*What is expected*
Exactly as they appear below, repeat the lines from the one with "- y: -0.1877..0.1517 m" through the one with "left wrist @". Drop every picture.

• • • • • • •

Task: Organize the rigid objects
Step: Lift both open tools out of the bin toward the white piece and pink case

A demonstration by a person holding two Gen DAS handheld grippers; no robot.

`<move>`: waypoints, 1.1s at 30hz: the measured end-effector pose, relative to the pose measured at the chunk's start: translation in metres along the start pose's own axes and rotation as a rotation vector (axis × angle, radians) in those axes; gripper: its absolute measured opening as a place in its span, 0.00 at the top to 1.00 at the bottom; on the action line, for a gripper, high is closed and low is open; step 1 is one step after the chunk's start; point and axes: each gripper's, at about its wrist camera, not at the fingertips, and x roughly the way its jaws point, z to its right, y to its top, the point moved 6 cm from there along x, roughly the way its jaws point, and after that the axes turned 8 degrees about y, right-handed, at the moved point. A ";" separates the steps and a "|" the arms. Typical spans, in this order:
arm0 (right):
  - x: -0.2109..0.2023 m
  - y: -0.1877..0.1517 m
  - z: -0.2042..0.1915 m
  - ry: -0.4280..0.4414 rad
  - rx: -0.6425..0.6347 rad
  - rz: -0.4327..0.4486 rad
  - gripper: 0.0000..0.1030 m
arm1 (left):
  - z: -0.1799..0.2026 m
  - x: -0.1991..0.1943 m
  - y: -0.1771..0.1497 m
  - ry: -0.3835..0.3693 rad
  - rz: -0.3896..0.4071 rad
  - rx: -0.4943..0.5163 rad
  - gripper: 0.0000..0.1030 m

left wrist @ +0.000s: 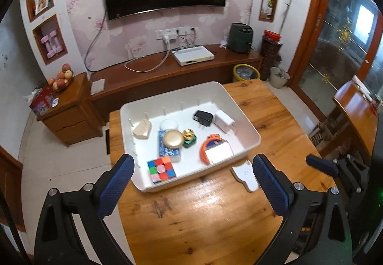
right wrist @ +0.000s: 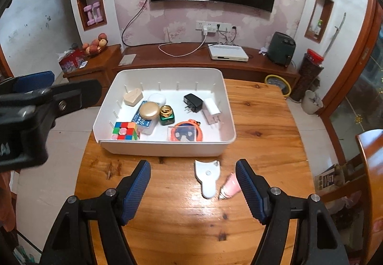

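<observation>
Two items, a white scraper (right wrist: 207,177) and a pink tube (right wrist: 230,189), are observed outside the white bin (right wrist: 165,146), scraper lengthwise toward it, nearest the right gripper (right wrist: 193,189), half-open and empty; the left gripper (left wrist: 191,183) is noted wide open and empty.

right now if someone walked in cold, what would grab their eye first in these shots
Probably the white bin on the wooden table, with a bright colour cube in its near left corner and a gold round case beside a green bottle. In front of the bin, a white flat piece and a pink tube lie on the table. Both grippers stand open, holding nothing.
</observation>
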 end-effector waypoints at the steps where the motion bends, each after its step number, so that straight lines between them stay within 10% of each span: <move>1: -0.002 -0.002 0.003 -0.010 0.000 0.005 0.28 | 0.003 0.000 -0.003 -0.004 -0.004 0.006 0.03; 17: 0.035 -0.048 0.112 0.046 0.172 -0.094 0.28 | 0.036 0.024 -0.059 0.019 -0.129 -0.036 0.03; 33: 0.117 -0.091 0.144 0.218 -0.097 -0.236 0.28 | 0.117 0.140 -0.086 0.084 -0.338 -0.175 0.03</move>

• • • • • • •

*Response to this exercise*
  - y: -0.1877..0.1517 m
  - z: -0.2042..0.1915 m
  - ry: -0.4280..0.4414 rad
  - rx: -0.6425..0.6347 rad
  - rz: -0.4327..0.4486 rad
  - gripper: 0.0000..0.1030 m
arm1 (left):
  - z: -0.1799..0.2026 m
  - x: -0.1991..0.1943 m
  - y: -0.1771..0.1497 m
  - ry: -0.3835..0.3693 rad
  - rz: -0.3896..0.4071 rad
  - rx: -0.4943..0.5163 rad
  - gripper: 0.0000..0.1030 m

left wrist @ +0.000s: 

Nothing else is part of this answer.